→ **RECORDS SUPPLIED**

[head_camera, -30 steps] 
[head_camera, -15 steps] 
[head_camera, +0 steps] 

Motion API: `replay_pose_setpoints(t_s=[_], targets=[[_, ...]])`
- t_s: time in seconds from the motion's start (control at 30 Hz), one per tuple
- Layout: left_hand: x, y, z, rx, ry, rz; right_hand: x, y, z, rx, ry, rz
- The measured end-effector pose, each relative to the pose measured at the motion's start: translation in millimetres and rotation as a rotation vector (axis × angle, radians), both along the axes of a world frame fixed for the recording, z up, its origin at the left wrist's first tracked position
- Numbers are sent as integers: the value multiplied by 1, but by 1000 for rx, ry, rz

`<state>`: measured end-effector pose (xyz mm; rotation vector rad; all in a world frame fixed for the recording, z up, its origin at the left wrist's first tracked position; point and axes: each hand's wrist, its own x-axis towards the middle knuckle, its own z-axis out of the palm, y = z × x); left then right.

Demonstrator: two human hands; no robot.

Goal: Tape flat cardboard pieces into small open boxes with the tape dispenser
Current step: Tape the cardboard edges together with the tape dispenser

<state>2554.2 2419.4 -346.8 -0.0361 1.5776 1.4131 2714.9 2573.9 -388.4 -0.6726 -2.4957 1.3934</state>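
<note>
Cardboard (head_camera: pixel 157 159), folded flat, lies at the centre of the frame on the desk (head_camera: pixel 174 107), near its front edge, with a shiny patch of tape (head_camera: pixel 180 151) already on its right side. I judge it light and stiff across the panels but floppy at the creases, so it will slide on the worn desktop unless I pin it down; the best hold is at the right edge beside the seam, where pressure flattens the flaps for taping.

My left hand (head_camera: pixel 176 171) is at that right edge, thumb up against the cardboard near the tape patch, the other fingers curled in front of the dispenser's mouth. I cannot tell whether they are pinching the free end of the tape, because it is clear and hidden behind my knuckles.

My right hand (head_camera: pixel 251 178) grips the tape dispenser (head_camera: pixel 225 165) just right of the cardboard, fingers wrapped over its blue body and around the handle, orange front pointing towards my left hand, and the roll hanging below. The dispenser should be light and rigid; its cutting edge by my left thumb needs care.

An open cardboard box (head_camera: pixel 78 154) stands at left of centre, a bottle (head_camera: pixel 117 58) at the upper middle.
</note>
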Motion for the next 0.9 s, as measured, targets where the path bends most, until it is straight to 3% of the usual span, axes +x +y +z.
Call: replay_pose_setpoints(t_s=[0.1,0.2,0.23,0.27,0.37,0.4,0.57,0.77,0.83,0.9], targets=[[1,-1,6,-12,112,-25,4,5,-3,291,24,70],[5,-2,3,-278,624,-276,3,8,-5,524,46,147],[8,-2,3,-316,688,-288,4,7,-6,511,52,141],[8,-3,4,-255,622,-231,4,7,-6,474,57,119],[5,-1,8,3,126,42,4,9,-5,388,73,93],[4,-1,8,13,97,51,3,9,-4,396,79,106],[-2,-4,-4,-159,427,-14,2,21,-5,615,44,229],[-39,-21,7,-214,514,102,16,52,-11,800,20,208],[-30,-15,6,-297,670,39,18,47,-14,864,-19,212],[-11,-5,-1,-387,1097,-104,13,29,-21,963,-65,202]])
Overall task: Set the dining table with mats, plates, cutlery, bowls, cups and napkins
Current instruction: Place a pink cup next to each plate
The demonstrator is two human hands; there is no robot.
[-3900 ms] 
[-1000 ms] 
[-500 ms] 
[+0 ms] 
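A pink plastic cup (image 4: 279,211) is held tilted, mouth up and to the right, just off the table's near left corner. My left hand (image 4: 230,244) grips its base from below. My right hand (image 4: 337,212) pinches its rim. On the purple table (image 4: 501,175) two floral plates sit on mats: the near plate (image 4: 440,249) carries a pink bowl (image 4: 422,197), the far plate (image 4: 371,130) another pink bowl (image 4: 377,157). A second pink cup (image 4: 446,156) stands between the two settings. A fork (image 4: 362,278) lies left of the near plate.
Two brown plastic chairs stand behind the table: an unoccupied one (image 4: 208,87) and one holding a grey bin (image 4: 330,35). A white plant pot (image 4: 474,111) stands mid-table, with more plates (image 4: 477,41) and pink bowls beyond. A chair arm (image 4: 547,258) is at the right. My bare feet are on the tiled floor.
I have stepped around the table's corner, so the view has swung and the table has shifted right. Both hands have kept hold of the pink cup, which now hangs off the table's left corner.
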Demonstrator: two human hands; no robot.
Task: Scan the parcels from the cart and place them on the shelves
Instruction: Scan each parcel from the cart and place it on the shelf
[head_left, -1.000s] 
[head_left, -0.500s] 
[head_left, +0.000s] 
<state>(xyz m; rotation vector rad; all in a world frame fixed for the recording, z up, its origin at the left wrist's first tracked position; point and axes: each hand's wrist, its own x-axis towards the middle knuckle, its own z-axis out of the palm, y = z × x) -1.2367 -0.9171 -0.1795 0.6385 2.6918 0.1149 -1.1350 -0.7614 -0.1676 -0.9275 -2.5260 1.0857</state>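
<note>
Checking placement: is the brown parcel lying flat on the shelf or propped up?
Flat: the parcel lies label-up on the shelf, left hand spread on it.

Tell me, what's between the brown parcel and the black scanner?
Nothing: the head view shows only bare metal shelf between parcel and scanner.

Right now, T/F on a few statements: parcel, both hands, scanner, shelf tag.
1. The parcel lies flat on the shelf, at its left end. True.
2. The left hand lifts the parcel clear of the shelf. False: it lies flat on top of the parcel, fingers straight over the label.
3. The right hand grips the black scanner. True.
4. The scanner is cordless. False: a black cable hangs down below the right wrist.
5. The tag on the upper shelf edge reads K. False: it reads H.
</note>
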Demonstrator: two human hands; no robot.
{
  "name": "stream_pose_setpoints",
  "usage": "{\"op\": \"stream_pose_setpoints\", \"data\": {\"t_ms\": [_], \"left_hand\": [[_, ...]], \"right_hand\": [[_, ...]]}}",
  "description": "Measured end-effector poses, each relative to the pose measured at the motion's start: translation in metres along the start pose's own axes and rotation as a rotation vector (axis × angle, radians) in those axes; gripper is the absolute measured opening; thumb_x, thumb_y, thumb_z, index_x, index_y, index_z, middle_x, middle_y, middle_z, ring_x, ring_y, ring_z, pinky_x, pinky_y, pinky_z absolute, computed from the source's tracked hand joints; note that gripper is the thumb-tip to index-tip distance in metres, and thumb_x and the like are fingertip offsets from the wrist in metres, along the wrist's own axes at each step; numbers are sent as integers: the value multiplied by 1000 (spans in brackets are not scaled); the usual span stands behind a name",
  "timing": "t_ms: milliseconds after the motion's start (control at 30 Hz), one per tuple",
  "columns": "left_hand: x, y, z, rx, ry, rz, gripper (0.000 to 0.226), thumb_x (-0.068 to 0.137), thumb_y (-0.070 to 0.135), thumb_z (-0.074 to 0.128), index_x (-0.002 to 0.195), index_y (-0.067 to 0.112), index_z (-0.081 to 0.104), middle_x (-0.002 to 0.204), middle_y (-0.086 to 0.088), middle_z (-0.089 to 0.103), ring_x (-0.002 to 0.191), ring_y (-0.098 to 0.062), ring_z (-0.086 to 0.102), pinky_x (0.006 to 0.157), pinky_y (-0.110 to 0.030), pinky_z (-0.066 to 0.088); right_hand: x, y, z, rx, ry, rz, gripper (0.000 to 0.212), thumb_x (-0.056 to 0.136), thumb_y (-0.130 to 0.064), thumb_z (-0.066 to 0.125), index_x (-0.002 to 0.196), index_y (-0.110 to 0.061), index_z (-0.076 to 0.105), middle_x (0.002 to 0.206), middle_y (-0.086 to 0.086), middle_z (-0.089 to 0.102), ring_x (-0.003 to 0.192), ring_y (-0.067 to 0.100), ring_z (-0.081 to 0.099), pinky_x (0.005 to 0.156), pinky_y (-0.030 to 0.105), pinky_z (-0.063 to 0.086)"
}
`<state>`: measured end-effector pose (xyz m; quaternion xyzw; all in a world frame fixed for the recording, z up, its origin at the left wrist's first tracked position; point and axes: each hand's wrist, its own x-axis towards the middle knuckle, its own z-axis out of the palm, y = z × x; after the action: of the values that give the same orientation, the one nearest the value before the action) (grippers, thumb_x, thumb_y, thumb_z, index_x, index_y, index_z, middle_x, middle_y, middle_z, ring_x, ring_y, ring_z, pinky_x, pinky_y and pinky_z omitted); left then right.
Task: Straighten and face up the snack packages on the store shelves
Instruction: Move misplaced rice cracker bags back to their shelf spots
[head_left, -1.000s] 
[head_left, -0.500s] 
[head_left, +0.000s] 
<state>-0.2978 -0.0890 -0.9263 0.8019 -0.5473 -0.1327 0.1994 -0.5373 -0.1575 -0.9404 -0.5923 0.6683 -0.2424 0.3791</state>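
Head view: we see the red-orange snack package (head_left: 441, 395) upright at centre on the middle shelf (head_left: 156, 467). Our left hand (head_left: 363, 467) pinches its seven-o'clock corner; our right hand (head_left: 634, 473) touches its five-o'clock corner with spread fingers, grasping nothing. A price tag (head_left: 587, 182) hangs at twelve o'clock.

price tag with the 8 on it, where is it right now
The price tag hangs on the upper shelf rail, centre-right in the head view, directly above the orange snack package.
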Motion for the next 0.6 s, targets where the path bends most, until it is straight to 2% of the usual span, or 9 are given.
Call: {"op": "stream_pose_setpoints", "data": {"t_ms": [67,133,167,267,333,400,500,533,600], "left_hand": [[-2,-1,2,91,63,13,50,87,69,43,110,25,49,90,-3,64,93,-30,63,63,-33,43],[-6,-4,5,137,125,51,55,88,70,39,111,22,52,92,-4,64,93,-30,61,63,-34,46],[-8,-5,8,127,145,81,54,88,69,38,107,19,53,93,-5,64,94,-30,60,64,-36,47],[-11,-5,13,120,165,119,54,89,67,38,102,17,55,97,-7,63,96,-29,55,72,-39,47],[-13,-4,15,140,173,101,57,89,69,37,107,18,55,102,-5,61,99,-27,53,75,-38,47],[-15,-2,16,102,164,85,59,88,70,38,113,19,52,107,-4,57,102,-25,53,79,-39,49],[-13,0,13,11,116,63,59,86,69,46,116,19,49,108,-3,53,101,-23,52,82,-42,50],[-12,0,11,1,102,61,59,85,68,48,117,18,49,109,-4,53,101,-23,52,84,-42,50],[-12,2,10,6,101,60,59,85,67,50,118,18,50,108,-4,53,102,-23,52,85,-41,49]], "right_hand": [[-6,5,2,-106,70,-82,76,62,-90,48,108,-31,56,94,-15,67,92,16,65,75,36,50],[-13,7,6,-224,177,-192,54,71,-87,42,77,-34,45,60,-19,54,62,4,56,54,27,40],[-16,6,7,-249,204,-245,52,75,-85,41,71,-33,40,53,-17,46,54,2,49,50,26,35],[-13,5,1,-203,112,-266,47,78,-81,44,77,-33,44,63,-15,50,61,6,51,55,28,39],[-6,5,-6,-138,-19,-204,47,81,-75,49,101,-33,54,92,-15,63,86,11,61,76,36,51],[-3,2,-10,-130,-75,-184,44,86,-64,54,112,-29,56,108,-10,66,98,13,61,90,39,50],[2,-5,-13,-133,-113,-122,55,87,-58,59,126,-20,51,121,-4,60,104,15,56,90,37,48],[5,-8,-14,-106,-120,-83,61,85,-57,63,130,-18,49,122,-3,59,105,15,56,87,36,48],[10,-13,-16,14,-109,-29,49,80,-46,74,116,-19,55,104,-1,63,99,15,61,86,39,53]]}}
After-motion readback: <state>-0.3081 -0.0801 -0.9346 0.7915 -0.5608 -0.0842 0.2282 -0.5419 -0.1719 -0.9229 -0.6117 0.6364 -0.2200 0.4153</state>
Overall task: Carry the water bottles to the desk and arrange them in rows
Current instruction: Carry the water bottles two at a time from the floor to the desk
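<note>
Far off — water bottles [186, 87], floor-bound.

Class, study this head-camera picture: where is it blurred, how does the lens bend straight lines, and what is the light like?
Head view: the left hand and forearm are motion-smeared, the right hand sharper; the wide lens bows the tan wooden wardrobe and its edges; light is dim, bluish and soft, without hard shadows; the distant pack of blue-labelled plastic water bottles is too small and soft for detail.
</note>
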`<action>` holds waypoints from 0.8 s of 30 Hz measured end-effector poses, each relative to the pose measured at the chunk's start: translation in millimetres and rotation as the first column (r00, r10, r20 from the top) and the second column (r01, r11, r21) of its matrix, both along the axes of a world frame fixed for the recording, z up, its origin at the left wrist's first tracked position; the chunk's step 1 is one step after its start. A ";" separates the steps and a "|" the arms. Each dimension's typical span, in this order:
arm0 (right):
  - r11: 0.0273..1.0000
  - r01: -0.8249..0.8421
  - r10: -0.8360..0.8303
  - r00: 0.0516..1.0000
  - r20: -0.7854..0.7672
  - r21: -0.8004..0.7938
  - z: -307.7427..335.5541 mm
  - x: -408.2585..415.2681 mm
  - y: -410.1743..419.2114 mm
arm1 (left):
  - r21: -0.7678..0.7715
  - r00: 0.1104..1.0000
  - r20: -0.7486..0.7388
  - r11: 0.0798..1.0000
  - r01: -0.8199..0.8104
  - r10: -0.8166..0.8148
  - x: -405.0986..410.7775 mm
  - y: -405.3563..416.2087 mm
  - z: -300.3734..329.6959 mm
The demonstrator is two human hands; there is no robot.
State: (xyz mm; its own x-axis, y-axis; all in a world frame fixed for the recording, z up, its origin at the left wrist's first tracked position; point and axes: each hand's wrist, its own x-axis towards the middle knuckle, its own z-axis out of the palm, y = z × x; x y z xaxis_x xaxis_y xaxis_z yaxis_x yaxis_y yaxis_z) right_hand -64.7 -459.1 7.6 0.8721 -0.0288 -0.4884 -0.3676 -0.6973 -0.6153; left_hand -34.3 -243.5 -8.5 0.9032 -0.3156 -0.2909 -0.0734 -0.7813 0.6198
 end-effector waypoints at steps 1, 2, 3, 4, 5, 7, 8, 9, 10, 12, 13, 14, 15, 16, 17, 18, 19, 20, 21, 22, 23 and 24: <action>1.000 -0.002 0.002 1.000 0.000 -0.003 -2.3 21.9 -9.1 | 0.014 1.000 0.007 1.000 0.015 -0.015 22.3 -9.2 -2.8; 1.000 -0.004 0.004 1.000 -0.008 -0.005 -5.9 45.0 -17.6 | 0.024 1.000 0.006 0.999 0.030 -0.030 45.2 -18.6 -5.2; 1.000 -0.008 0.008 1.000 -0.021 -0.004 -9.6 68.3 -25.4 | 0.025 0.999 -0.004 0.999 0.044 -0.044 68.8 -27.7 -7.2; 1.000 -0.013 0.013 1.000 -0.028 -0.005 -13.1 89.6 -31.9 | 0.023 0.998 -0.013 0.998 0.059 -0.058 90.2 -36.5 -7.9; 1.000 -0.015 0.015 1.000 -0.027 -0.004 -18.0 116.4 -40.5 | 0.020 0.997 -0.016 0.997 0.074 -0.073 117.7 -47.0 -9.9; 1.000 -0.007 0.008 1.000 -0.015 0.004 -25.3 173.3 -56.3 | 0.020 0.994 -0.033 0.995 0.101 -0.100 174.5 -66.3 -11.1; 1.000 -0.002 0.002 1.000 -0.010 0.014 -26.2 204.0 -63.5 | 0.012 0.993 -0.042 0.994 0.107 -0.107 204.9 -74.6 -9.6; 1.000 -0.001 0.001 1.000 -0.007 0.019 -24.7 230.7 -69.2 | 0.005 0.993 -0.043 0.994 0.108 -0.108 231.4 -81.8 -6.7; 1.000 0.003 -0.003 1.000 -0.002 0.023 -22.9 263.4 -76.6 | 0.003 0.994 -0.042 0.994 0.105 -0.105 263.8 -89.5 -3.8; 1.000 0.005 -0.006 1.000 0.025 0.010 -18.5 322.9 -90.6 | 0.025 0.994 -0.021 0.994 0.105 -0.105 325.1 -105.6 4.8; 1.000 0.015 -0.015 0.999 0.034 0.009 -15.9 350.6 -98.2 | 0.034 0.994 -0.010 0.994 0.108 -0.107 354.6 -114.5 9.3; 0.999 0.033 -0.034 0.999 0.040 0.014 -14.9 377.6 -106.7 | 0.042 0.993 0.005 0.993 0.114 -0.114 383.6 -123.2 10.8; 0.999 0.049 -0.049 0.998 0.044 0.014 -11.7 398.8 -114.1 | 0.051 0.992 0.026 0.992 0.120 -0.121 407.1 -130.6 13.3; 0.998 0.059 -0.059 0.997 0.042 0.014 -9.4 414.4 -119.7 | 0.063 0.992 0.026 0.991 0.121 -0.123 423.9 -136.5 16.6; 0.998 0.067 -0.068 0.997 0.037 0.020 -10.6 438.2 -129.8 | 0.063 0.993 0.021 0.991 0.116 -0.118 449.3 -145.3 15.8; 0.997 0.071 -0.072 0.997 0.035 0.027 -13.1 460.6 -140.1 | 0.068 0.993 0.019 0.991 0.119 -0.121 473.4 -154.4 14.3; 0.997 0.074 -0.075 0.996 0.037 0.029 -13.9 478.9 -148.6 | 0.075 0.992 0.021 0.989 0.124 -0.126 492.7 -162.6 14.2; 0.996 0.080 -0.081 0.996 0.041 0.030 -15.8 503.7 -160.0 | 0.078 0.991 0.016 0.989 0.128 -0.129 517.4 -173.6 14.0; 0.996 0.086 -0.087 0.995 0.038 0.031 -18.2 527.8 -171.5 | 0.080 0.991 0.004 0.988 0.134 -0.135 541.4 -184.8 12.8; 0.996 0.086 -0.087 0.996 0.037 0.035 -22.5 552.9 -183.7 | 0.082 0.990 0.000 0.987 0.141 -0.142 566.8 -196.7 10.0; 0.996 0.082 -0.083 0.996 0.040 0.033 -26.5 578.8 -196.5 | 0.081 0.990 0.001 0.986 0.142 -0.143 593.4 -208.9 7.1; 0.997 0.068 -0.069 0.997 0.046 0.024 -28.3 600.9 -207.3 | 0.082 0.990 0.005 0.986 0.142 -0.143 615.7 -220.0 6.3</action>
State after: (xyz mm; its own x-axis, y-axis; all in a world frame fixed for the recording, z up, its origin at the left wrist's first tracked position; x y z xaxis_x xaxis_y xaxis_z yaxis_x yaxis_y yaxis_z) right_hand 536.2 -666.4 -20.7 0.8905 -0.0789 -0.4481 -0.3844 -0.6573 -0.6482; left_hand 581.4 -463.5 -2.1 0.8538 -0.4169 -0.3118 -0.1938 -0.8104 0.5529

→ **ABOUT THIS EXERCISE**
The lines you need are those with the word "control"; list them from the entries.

→ **ANSWER FOR THE TASK**
- t_s: time in seconds from the motion's start (control at 30 Hz), one per tuple
  "timing": "t_ms: milliseconds after the motion's start (control at 30 Hz), one per tuple",

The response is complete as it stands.